La Decisione della Corte: Inammissibilità e la Determinazione della Pena
La Corte di Cassazione ha dichiarato il ricorso inammissibile. La decisione si fonda su un principio consolidato nella giurisprudenza di legittimità: la quantificazione della pena rientra nel potere discrezionale del giudice di merito e la sua valutazione non è, di norma, censurabile in Cassazione.
Il ricorso è stato giudicato inammissibile perché le censure sollevate non riguardavano violazioni di legge, ma contestavano l’apprezzamento dei fatti e la valutazione discrezionale del giudice, attività che non possono essere riesaminate in sede di legittimità.
Le Motivazioni della Corte
La Suprema Corte ha articolato il suo ragionamento su due punti fondamentali, strettamente connessi tra loro.
Il Principio di Diritto sulla Quantificazione della Pena
Il Collegio ha ribadito che un obbligo di motivazione specifica e dettagliata sulla pena sorge solo in casi eccezionali: quando la sanzione applicata è prossima al massimo edittale previsto dalla legge, o comunque significativamente superiore alla media. In tutti gli altri casi, specialmente quando la pena si attesta su livelli medi o prossimi al minimo, la scelta del giudice si considera implicitamente motivata attraverso il richiamo ai criteri generali dell’art. 133 del codice penale (gravità del reato, capacità a delinquere del reo, etc.).

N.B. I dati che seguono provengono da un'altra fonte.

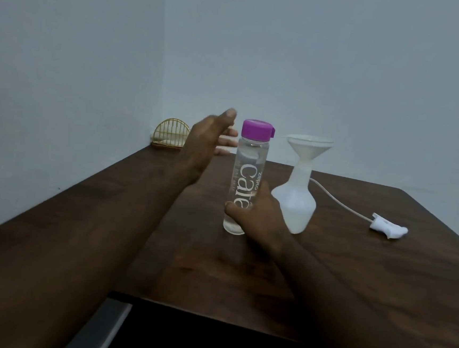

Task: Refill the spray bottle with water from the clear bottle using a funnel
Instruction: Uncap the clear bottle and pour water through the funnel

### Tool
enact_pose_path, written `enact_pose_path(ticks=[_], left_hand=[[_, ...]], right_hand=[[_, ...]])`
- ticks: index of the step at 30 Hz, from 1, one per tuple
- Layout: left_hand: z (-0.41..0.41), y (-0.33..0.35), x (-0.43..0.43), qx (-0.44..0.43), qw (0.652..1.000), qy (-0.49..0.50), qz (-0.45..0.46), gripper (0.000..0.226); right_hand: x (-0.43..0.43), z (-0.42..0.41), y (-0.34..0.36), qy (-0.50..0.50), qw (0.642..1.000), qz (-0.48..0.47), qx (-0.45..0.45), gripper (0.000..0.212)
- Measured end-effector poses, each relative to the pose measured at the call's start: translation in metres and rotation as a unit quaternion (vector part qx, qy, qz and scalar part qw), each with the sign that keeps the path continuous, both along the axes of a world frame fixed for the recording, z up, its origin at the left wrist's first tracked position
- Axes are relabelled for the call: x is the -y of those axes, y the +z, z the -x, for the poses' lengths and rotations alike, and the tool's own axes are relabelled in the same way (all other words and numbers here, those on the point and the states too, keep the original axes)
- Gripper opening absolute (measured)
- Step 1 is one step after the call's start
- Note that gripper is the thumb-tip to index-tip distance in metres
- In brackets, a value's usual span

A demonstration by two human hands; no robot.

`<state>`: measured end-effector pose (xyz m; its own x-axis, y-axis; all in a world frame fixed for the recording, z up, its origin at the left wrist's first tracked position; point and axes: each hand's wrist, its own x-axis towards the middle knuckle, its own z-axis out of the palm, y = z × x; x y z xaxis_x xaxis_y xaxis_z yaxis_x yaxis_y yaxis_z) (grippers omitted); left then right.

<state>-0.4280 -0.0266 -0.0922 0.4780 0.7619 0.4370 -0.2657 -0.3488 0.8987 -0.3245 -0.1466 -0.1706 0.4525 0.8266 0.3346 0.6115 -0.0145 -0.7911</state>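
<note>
**Capped water bottle being steadied beside a top-heavy funnel**

The tall clear plastic bottle with white lettering (pixel 245 180) is being kept upright near the middle of the dark brown wooden table (pixel 379 284). Its purple flip cap (pixel 257 129) is closed and water is filling most of it. Just to its right, the white translucent spray bottle (pixel 295 204) is standing open, with the wide white plastic funnel (pixel 309 147) seated in its neck.

A knock is judged to be the main danger. The spray bottle looks light and narrows toward its foot, and the funnel is making it top-heavy. It could be tipped by the hand working just beside it as the cap is being opened or the clear bottle lifted. Because the clear bottle is being gripped low, it could lean while the cap is being forced. If the water is poured too quickly, the funnel could be overfilled.

The right hand (pixel 257 218) is being wrapped round the lower part of the clear bottle from the right, thumb laid across the near face. The left hand (pixel 206 141) is being held open just left of the cap, fingers extended and thumb raised. It is blurred, so contact cannot be told.

Farther right, the white trigger spray head (pixel 387 229) is lying on the table with its thin white tube (pixel 337 198). A yellow wire rack (pixel 170 135) is standing at the far left corner.
</note>
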Motion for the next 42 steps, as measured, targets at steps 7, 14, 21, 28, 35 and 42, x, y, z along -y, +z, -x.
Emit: enact_pose_path(ticks=[7,14,21,28,35,42], left_hand=[[-0.023,0.034,0.027,-0.031,0.994,-0.089,-0.056,0.051],[-0.028,0.042,0.025,-0.087,0.982,-0.135,-0.095,0.034],[-0.035,0.032,0.034,-0.056,0.990,-0.037,-0.123,0.009],[-0.034,0.033,0.043,-0.068,0.988,0.020,-0.139,0.009],[-0.043,0.028,0.051,-0.058,0.978,0.139,-0.146,0.018],[-0.024,0.024,0.043,0.074,0.994,-0.040,0.069,0.039]], right_hand=[[0.003,-0.004,0.027,0.051,0.994,-0.042,-0.089,0.053],[-0.016,-0.008,0.059,0.127,0.969,-0.123,-0.172,0.032],[-0.029,0.008,0.043,0.036,0.965,-0.202,-0.165,0.007],[-0.036,0.013,0.037,-0.025,0.971,-0.194,-0.136,0.031],[-0.033,0.017,0.031,-0.036,0.970,-0.188,-0.148,0.015],[-0.035,0.021,0.033,-0.039,0.962,-0.224,-0.155,0.051]])
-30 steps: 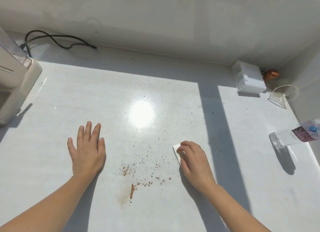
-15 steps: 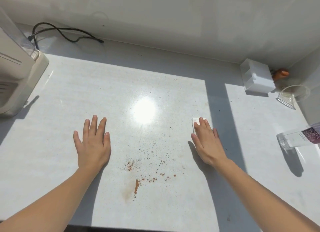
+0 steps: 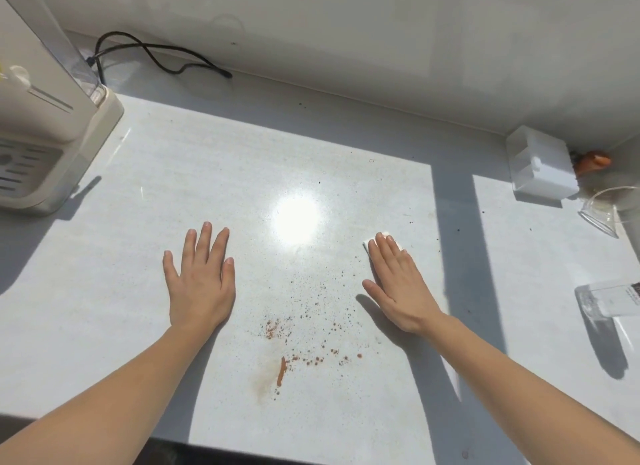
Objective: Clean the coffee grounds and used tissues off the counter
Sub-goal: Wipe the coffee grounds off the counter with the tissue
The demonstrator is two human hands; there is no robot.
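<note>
Brown coffee grounds (image 3: 304,340) lie scattered on the white counter (image 3: 138,263) between my hands, with a thicker smear (image 3: 282,374) near the front edge. My left hand (image 3: 201,281) rests flat and empty on the counter, fingers spread, left of the grounds. My right hand (image 3: 398,284) lies flat on a small white tissue (image 3: 398,244), pressing it to the counter; only the tissue's far edge shows past the fingertips. The tissue sits to the upper right of the grounds.
A cream coffee machine (image 3: 45,135) stands at the left with a black cord (image 3: 156,59) behind it. At the right are a white box (image 3: 540,166), an orange object (image 3: 592,161), a clear glass jug (image 3: 613,208) and a lying clear bottle (image 3: 609,298). Stray specks (image 3: 459,229) dot the far counter.
My right hand opened from a curled grip to flat and slid the tissue away from the grounds, up and right. My left hand stayed flat in place.
</note>
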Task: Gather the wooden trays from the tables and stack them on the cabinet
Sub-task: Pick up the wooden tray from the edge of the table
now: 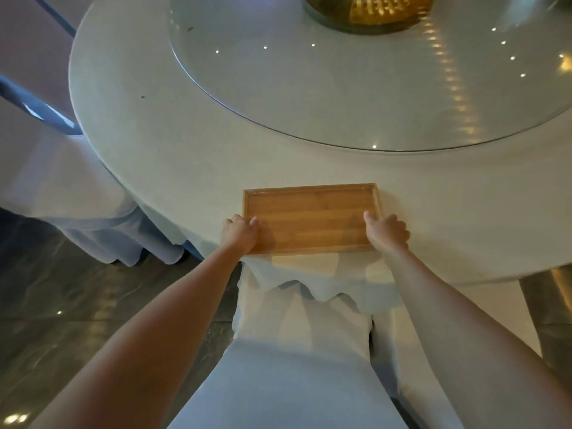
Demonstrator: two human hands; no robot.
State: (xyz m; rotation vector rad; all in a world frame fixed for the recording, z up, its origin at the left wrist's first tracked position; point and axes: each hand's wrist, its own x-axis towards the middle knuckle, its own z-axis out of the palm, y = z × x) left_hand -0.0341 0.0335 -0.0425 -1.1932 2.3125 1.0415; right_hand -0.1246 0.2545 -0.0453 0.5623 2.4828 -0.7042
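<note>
A rectangular wooden tray (309, 218) lies flat at the near edge of a round table covered in a white cloth (173, 144). The tray is empty. My left hand (240, 233) grips the tray's left near corner, thumb over the rim. My right hand (387, 232) grips the right near corner the same way, thumb inside the rim. Both forearms reach forward from the bottom of the view. No cabinet is in view.
A large glass turntable (356, 88) fills the table's middle, with a dark centrepiece (368, 13) at the top. A white-covered chair (297, 351) stands right below the tray. Another covered chair (46, 168) is at the left. Dark tiled floor (62, 320) lies at lower left.
</note>
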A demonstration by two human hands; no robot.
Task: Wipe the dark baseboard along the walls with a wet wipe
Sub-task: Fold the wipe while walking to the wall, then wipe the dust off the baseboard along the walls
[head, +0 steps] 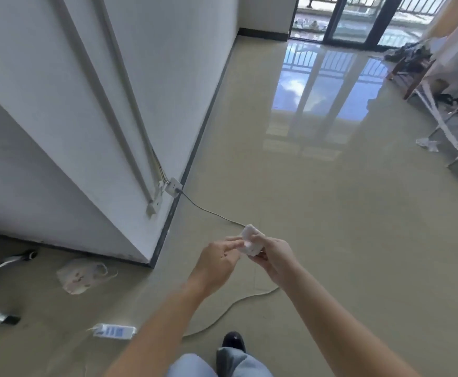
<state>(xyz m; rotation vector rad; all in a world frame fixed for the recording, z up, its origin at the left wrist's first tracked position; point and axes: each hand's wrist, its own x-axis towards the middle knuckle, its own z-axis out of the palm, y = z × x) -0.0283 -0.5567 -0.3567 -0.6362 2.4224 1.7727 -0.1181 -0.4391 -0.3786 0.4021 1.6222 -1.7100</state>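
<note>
A white wet wipe (250,240), bunched up, is held in front of me above the floor. My right hand (274,258) grips it from the right and below. My left hand (217,261) pinches its left edge with thumb and fingertips. The dark baseboard (195,148) runs along the foot of the white wall from the corner near my hands toward the far balcony door. A second stretch of baseboard (67,247) runs left from that corner. Both hands are to the right of the corner, well above the baseboard.
A wall socket (174,187) sits low on the wall with a grey cable (211,212) trailing over the floor. A power strip (113,331), a used face mask (82,274) and chair legs (2,263) lie at left. A clothes rack (445,115) stands at right.
</note>
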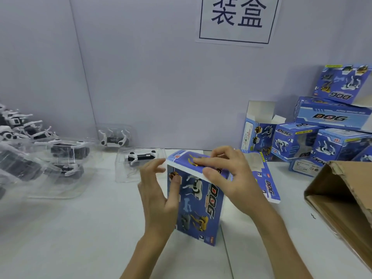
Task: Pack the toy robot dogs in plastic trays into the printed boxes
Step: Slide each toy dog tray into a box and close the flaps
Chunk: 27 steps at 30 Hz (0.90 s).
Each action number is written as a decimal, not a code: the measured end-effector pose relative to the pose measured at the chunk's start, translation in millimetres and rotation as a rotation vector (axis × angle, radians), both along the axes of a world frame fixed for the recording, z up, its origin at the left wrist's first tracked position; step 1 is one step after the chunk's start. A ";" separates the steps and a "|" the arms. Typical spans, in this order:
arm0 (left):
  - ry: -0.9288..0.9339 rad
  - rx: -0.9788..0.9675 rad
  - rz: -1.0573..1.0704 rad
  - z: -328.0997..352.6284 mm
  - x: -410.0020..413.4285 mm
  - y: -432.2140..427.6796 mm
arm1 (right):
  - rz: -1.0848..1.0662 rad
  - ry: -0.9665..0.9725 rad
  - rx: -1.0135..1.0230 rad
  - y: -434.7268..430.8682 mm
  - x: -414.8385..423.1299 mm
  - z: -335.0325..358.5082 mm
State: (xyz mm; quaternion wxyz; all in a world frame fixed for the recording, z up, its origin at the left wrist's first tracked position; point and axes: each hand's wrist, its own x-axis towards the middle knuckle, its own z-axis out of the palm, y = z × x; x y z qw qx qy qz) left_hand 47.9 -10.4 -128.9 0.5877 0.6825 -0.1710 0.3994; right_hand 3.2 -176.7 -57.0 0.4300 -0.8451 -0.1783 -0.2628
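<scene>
Standing upright on the surface (80, 228), printed box (198, 210); right grip (227, 174), fingers straight, presses its top flap (184, 158); left grip (159, 194), fingers spread, touches its front. Trayed robot dog (141, 157) lies just left.

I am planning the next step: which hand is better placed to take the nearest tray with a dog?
Left. The left hand is next to the tray; the right hand rests on the box flap, farther away.

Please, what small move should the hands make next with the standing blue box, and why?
Probably press the top flap fully down and tuck it in. The right hand lies flat on this flap of the box, its white edge sticks out over the front, and the left hand steadies the front.
</scene>
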 end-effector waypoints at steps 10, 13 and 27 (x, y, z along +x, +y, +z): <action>0.063 0.002 -0.241 -4.6 -15.4 -18.7 | 0.076 0.262 -0.424 12.2 14.6 47.5; 0.176 0.167 -0.138 -6.9 -20.5 -25.6 | 0.066 0.238 -0.462 8.9 14.4 50.1; 0.158 0.030 -0.161 -10.8 -27.9 -35.5 | 0.107 0.326 -0.334 6.0 19.8 60.9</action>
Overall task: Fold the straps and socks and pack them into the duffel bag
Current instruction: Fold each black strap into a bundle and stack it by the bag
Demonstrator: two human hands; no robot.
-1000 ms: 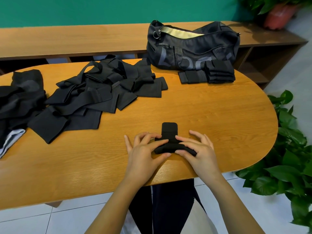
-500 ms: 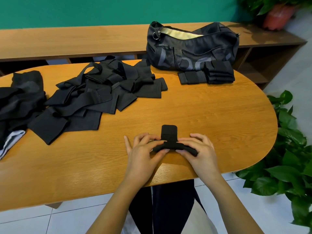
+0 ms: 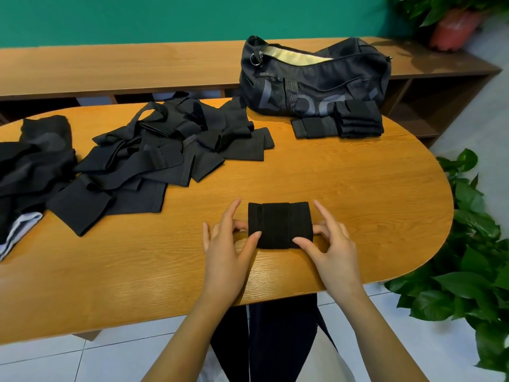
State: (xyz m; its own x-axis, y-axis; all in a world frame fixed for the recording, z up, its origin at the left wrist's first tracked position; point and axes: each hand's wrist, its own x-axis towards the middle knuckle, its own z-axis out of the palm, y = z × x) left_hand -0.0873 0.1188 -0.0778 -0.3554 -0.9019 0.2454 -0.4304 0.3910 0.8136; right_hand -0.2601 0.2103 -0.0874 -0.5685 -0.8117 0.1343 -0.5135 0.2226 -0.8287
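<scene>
I see the folded black strap (image 3: 280, 225) lying flat on the desk (image 3: 358, 188) near its front edge, directly between the two hands. The left hand (image 3: 225, 249) pinches its left edge between thumb and fingers, and the right hand (image 3: 330, 244) pinches the right edge likewise. The unzipped duffel bag (image 3: 314, 78) sits well apart at the desk's far side.

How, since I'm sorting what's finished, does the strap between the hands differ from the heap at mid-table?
The folded strap is one compact rectangle; the heap is many pieces, tangled and spread. The left hand and right hand pinch the strap's ends; nothing touches the heap. Both are black fabric.
</scene>
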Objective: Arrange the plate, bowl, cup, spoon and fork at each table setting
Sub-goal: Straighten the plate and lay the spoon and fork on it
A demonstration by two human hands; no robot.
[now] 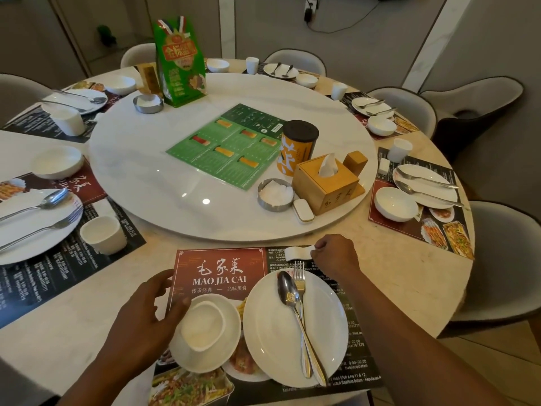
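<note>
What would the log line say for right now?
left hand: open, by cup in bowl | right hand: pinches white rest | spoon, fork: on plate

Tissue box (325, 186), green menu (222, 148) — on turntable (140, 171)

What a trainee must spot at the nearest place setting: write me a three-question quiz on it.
1. True or false: the spoon and fork lie on the plate.
2. The cup sits: A) inside the bowl; B) on the plate; C) upside down over the spoon.
3. Which hand pinches the white rest at the far edge of the setting?

Key: 1 true; 2 A; 3 the right hand.
</note>
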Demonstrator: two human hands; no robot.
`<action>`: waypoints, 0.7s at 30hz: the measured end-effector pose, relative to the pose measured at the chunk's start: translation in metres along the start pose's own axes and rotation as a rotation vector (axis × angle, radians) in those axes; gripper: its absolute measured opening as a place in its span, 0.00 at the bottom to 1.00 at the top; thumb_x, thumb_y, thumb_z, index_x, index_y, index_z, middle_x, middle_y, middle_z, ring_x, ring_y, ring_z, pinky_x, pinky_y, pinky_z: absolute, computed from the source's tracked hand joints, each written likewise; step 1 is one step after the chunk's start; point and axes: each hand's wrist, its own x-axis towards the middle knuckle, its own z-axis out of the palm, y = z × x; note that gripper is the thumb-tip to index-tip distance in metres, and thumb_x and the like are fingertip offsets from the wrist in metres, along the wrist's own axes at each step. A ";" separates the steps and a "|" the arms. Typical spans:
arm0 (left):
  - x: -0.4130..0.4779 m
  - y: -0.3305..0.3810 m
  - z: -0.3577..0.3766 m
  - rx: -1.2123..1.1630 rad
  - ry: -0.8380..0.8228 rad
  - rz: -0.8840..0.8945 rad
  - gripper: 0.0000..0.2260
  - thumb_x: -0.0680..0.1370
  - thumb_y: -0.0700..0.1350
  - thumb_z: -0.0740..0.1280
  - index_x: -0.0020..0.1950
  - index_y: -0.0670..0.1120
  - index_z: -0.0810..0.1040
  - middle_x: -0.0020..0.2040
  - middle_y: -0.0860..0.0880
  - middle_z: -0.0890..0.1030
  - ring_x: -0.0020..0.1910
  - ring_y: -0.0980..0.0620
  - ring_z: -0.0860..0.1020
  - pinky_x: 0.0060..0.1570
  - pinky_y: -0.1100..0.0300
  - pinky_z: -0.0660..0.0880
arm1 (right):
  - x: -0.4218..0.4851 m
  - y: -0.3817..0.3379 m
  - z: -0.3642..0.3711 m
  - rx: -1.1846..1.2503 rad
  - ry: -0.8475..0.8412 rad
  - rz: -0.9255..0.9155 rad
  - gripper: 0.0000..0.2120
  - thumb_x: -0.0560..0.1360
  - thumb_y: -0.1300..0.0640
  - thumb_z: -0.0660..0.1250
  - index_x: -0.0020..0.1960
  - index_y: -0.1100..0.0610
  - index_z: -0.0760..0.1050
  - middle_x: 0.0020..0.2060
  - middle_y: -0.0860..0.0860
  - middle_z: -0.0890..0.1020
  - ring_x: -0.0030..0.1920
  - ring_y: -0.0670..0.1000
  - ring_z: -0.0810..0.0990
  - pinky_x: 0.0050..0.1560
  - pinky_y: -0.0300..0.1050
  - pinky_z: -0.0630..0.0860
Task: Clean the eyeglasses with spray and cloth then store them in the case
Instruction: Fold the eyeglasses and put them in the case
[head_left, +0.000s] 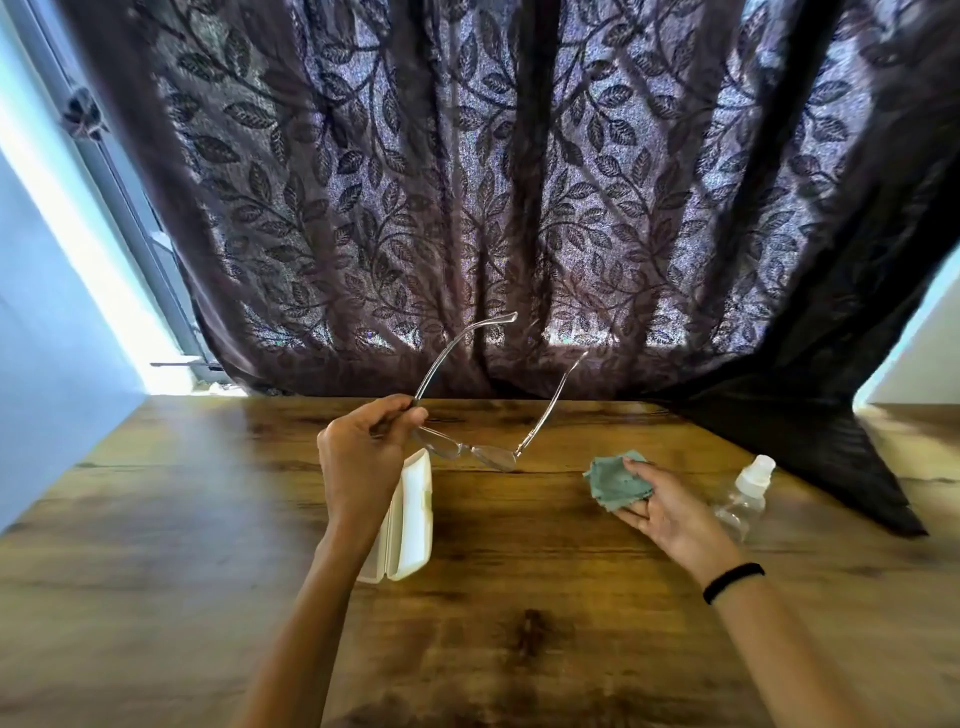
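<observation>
Leaf-patterned curtain (467, 182) behind wooden table (493, 623)

A room in a home is suggested: a sheer dark brown curtain with a woven leaf pattern (467, 197) is hung before a bright window with a pale frame (130, 208), and a rustic wood-grain table (519, 623) is set against it, between pale walls (47, 338).

Left hand (363, 452) pinches eyeglasses (485, 449) above wooden table (519, 623), temples open; right hand (660, 506) holds green cloth (610, 480); white case (410, 519), spray bottle (745, 499) on table
</observation>
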 end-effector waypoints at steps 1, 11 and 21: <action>-0.001 0.000 0.001 -0.016 0.000 -0.004 0.08 0.69 0.38 0.73 0.48 0.40 0.83 0.38 0.49 0.83 0.35 0.58 0.80 0.40 0.75 0.73 | 0.003 0.002 0.000 -0.062 0.028 -0.028 0.04 0.77 0.58 0.63 0.51 0.55 0.72 0.48 0.53 0.78 0.51 0.52 0.77 0.60 0.50 0.70; -0.006 -0.004 0.007 -0.174 -0.004 -0.082 0.12 0.69 0.36 0.73 0.44 0.54 0.80 0.35 0.56 0.82 0.33 0.63 0.79 0.39 0.61 0.79 | 0.027 0.013 0.013 -0.415 0.050 -0.170 0.09 0.74 0.64 0.66 0.55 0.60 0.73 0.46 0.54 0.80 0.47 0.51 0.78 0.41 0.41 0.76; -0.007 -0.007 0.009 -0.209 -0.006 -0.050 0.12 0.69 0.37 0.72 0.46 0.53 0.80 0.36 0.58 0.81 0.34 0.63 0.80 0.37 0.68 0.78 | 0.037 0.023 -0.001 -0.672 0.280 -0.487 0.18 0.73 0.61 0.68 0.62 0.60 0.71 0.57 0.56 0.77 0.56 0.53 0.75 0.58 0.50 0.74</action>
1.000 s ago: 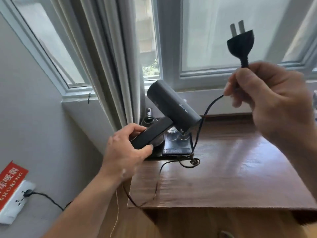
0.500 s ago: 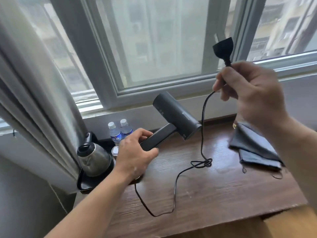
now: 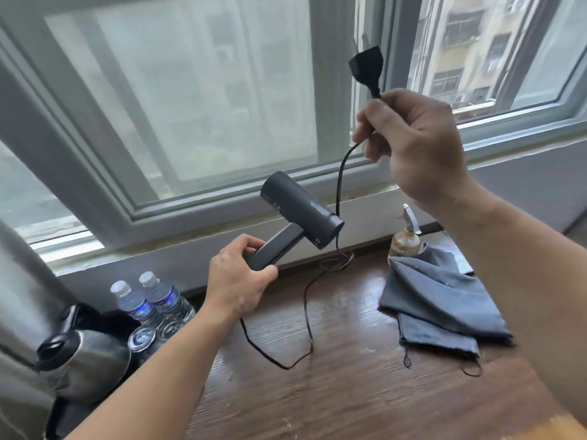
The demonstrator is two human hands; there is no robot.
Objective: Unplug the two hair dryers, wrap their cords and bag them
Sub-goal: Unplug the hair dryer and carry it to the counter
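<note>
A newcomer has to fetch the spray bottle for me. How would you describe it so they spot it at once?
Start at the wooden desk under the window and go to its back right edge, behind the grey cloth bags. The spray bottle stands by the wall; unlike the two blue-labelled water bottles at the left, it is squat, amber-tinted and has a trigger head.

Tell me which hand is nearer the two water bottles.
Left. The left hand grips the dryer handle just right of the bottles; the right hand holds the cord far up-right.
</note>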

Nel caso specifico, la pena inflitta era ben lontana dal massimo, pertanto la motivazione della Corte d’Appello è stata ritenuta adeguata e non censurabile.
La Negazione delle Attenuanti Generiche
Anche per quanto riguarda il diniego delle circostanze attenuanti generiche (art. 62-bis c.p.), la Cassazione ha ritenuto la motivazione della Corte d’Appello immune da vizi. Il giudice di secondo grado aveva fornito una spiegazione logica e coerente con le risultanze processuali per giustificare la sua decisione. Una motivazione di questo tipo, priva di illogicità manifeste, si sottrae al sindacato della Corte di Cassazione, che non può sostituire la propria valutazione a quella del giudice di merito.
Le Conclusioni
L’ordinanza in esame conferma un orientamento giurisprudenziale pacifico ma di fondamentale importanza pratica. La determinazione della pena è un’attività che la legge affida alla prudente discrezionalità del giudice di merito, il quale è l’unico a poter apprezzare pienamente tutti gli elementi del caso concreto. Il ricorso per cassazione non può diventare un terzo grado di giudizio in cui ridiscutere l’entità della sanzione. È possibile contestarla solo se la motivazione è palesemente illogica, contraddittoria o del tutto assente, oppure se la pena inflitta è talmente elevata da richiedere una giustificazione rafforzata, ipotesi che non si è verificata nel caso di specie. Di conseguenza, il ricorso è stato dichiarato inammissibile, con condanna del ricorrente al pagamento delle spese processuali e di una somma in favore della Cassa delle ammende.
È sempre possibile contestare in Cassazione la quantità della pena inflitta?
No. La quantificazione della pena è una valutazione di merito del giudice e non è sindacabile in Cassazione, a meno che la motivazione sia manifestamente illogica o la pena si avvicini al massimo previsto dalla legge.
Quando un giudice deve motivare in modo dettagliato la determinazione della pena?
Un obbligo di motivazione specifica e dettagliata sorge solo quando la pena inflitta è prossima al massimo edittale o comunque superiore alla media. Per pene medie o vicine al minimo, la motivazione può essere anche implicita.
Il rifiuto di concedere le attenuanti generiche può essere criticato in Cassazione?
Sì, ma solo se la motivazione del giudice è viziata da illogicità o è incoerente con le risultanze processuali. Se la motivazione è logica e coerente, come nel caso esaminato, la decisione non è censurabile in sede di legittimità.